What you copy should be the lines from the one with "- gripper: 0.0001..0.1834" through the end of the entries, word for word. Omit the pictures.

> SOURCE DATA
*** Block opens ***

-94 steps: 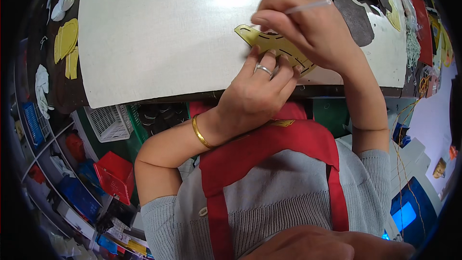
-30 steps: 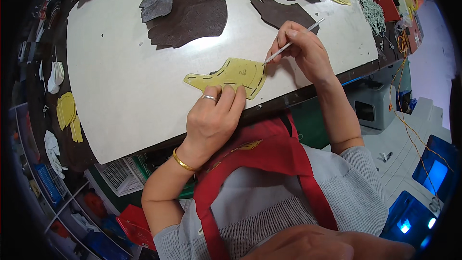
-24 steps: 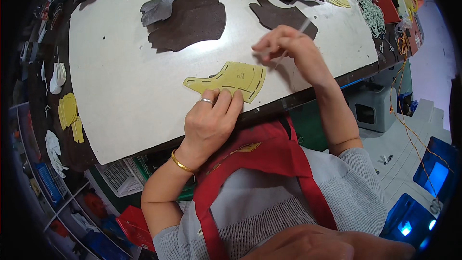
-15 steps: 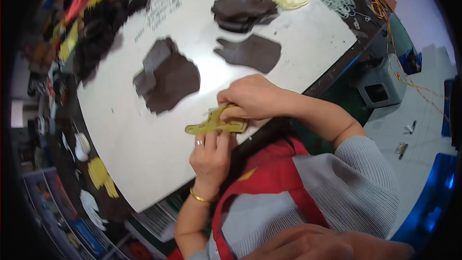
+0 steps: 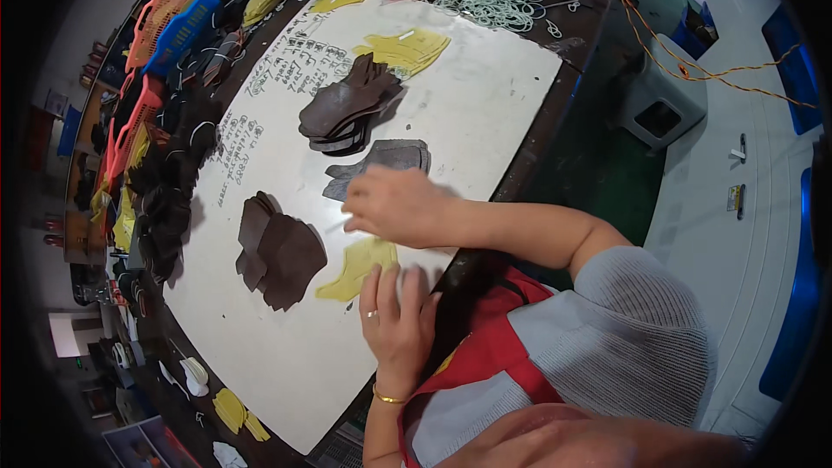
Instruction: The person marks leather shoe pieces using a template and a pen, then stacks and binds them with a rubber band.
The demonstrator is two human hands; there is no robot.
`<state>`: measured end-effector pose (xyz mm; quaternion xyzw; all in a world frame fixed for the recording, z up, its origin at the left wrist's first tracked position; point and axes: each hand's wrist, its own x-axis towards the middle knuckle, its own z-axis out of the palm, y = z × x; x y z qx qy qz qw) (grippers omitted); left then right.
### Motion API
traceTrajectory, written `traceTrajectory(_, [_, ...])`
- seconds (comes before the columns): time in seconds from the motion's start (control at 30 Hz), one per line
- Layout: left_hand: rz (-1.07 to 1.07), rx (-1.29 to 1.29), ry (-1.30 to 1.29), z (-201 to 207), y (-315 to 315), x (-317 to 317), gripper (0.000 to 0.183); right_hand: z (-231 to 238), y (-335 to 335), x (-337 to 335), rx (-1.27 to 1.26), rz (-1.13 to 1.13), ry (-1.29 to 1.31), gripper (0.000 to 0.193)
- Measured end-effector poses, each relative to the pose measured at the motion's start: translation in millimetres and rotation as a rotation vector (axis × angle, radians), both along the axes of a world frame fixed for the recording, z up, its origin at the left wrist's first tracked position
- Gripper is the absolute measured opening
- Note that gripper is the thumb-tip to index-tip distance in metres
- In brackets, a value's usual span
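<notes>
My left hand [image 5: 399, 325] lies with fingers stretched out on the near edge of a pale yellow cut piece [image 5: 360, 269] on the white board. My right hand [image 5: 397, 206] hovers just beyond it, fingers curled in and slightly blurred; whatever they pinch is hidden. Right beside its fingertips lies a grey, glove-like cut piece [image 5: 394, 158], its edges doubled with another layer. To the left, brown cut pieces [image 5: 286, 251] overlap in a small pile. Further off, a thicker brown stack [image 5: 351, 108] rests on the board.
Yellow pieces [image 5: 407, 48] lie at the board's far end, near a tangle of pale green cord [image 5: 498, 0]. Dark pieces [image 5: 165, 217] heap along the left, by coral and blue baskets [image 5: 178, 30]. A grey stool [image 5: 654, 91] stands on the floor at right.
My right hand has left the yellow piece and moved away from me. A grey piece now shows where a brown piece lay. My left hand stays by yellow material. The view has shifted.
</notes>
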<state>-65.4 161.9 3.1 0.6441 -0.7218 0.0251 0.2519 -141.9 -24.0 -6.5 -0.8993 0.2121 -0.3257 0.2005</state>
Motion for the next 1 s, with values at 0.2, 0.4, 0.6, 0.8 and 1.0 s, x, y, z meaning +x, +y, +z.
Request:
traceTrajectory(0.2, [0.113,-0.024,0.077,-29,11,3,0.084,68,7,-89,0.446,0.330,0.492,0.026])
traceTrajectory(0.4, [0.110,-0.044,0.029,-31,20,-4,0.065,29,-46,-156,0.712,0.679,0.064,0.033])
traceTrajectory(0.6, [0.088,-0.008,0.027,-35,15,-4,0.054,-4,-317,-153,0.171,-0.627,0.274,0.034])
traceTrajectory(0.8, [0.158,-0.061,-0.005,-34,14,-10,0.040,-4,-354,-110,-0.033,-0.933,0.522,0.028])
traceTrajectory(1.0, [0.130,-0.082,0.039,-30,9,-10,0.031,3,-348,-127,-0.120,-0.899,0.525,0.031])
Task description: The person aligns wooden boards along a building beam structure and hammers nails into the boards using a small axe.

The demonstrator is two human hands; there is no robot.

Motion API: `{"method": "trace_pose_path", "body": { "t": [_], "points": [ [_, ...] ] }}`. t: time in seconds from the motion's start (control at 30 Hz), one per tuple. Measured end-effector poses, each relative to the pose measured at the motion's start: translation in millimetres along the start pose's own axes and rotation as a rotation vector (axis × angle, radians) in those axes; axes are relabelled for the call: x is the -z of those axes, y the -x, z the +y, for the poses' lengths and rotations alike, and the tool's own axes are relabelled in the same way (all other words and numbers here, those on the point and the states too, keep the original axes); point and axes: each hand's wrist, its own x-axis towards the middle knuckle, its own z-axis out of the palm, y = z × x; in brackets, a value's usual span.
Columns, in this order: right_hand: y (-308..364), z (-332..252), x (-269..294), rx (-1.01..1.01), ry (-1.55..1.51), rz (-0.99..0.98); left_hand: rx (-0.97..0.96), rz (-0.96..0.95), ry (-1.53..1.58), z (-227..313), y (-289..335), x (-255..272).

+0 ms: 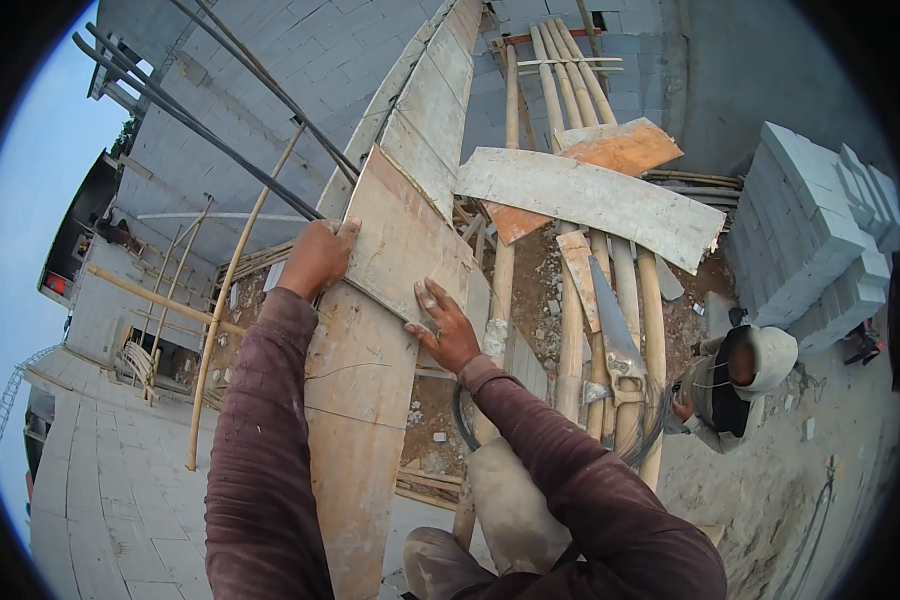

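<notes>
The left hand (318,258) holds the left edge of a board (400,235), which overlaps a longer plank (355,440); the right hand (444,328) has its fingers spread at the board's lower right. Rightward, a saw (613,315) and a narrow strip (578,280) lie on bamboo poles (572,365). Farther up, a pale panel (590,195) crosses an orange one (625,150). White blocks (800,240) stand near a hooded person (735,390).

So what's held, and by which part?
The left hand grips a board by its left edge; the right hand rests against its lower-right side.
</notes>
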Motion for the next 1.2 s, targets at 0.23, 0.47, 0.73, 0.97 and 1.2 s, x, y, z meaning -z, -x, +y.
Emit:
{"method": "trace_pose_path", "body": {
  "t": [0.23,0.47,0.73,0.97,1.2],
  "points": [
    [0.2,-3.8,-17.0,-0.002,-0.017,0.083,-0.025,0.162,-0.099,-0.8,3.7,-7.4],
    [49.9,3.8,40.8,-0.109,0.088,0.063,-0.156,0.212,-0.165,-6.8,1.1,-12.5],
    [251.9,61.2,197.9,-0.591,0.351,-0.087,-0.136,0.179,-0.142,-34.9,-21.8,-16.1],
    [308.0,101.3,202.3,-1.100,0.672,-0.353,-0.150,0.210,-0.134,-18.8,-8.5,-16.2],
    [302.3,137.8,183.9,-1.142,0.999,-0.285,-0.082,0.222,-0.180,-7.4,-1.3,-15.0]
  ]
}}
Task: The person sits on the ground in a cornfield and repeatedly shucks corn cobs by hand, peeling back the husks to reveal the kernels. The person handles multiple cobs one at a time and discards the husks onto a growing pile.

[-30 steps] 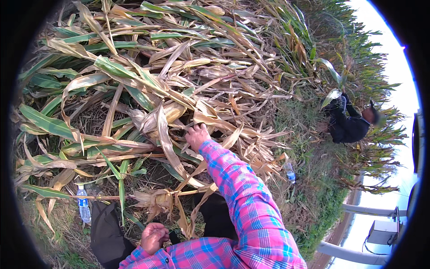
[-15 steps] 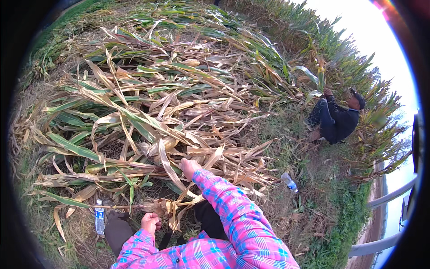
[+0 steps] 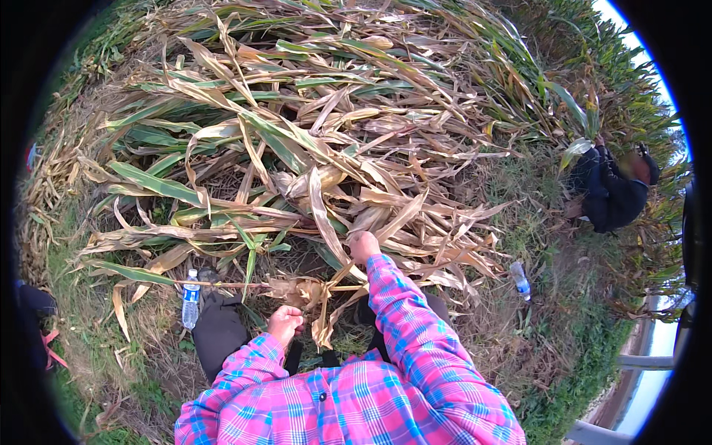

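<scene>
A heap of cut corn stalks (image 3: 289,141) with dry tan and some green leaves lies in front of me. My right hand (image 3: 363,247) is at its near edge, closed round the near end of a corn ear in a dry husk (image 3: 368,219); the fingers are partly hidden. My left hand (image 3: 285,325) is closed over my lap, its fingers curled together; whatever is in them cannot be made out. Just beyond it, a stalk with a crumpled dry husk (image 3: 297,291) lies across my legs. A partly bared yellowish ear (image 3: 326,178) shows in the heap.
A clear water bottle with a blue label (image 3: 190,300) stands by my left leg (image 3: 219,334). Another bottle (image 3: 520,281) lies on the grass to the right. A person in dark clothes (image 3: 615,189) crouches at the far right by standing corn (image 3: 630,89). A dark object (image 3: 35,311) is at far left.
The view has tipped downward, so the heap sits higher and further right. My right hand has drawn slightly toward me against the heap. My left hand stays closed near my lap.
</scene>
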Motion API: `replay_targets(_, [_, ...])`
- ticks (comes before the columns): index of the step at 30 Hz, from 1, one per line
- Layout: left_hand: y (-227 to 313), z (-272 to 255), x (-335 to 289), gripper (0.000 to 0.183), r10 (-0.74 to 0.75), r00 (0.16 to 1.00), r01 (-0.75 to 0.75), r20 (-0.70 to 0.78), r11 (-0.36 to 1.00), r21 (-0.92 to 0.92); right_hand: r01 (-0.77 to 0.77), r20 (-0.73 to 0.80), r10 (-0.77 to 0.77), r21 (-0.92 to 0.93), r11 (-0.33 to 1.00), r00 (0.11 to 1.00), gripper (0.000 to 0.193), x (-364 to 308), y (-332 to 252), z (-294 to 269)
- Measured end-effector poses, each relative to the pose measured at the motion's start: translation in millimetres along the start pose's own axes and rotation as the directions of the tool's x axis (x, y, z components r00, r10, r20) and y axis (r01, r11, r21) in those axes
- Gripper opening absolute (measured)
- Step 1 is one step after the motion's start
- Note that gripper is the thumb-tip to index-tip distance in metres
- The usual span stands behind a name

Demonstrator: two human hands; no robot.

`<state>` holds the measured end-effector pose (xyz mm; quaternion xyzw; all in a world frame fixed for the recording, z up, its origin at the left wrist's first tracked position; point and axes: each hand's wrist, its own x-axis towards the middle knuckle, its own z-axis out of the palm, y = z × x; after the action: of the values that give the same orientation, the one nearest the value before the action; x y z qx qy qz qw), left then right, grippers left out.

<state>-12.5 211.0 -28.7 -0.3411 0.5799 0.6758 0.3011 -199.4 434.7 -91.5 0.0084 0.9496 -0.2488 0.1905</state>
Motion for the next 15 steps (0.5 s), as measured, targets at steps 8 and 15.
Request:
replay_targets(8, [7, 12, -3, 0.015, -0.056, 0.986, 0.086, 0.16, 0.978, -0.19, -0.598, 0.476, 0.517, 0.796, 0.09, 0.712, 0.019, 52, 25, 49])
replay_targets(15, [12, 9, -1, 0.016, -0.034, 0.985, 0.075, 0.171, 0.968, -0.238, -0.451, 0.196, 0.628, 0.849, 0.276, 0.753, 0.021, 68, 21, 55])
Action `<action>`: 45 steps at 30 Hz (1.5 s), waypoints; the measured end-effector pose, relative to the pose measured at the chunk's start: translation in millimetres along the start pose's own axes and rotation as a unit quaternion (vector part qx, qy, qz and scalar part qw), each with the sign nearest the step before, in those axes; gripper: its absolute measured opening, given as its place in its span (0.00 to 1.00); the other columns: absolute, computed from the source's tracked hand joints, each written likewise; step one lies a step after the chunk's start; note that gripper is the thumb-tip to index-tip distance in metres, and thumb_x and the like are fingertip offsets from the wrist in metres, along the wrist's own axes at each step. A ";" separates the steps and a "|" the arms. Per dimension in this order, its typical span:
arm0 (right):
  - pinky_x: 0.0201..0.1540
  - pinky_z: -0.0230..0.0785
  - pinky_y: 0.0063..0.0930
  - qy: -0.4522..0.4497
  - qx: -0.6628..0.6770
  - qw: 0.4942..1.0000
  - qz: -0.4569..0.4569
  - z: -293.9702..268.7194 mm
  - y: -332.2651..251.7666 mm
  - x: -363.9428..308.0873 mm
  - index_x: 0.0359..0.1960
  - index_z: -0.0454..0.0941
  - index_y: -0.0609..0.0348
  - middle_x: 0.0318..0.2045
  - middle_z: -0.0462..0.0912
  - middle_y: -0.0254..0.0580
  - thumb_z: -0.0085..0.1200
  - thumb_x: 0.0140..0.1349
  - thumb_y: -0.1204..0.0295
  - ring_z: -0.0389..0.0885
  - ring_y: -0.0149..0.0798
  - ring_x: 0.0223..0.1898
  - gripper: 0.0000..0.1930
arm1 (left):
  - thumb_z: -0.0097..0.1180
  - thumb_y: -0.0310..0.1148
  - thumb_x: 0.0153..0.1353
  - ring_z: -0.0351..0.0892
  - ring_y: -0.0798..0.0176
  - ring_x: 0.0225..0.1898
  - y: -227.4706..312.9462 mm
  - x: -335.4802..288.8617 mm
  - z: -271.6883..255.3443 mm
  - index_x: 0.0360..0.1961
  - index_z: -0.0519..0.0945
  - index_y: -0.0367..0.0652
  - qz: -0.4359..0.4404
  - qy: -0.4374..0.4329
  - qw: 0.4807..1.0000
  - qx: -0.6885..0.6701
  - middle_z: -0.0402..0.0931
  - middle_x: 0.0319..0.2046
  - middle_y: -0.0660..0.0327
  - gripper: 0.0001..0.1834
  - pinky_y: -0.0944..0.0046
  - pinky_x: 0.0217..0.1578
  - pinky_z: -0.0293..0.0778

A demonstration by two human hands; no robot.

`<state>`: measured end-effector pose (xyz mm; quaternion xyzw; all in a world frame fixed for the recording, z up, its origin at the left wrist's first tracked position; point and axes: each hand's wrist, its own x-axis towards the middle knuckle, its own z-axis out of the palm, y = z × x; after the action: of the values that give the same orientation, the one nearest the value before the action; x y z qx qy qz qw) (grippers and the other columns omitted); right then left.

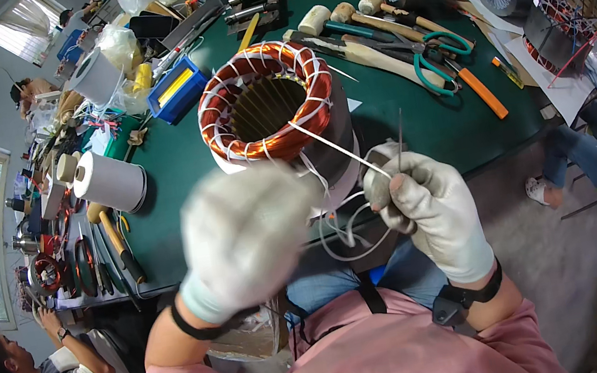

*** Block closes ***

> OUTPUT
  - gripper: 0.0001..0.1834
  - pinky_y: -0.0944..0.0046
  - pinky_x: 0.0217..0.1578
  - pinky_z: -0.0293..0.0778

A demonstration by two human hands; no robot.

`<state>`: measured end-effector pose (xyz mm; quaternion xyzw; all in a world frame fixed for the recording, z up, its origin at the left wrist's first tracked position; point and axes: each hand's wrist, its own x-axis towards the middle knuckle, its own z-axis out of the palm, y = z × x; after the action: of the values that give the same orientation, the one nearest the value before the action; x y z qx qy qz qw) (grippers and the other columns omitted); right then left.

The output shown is complete.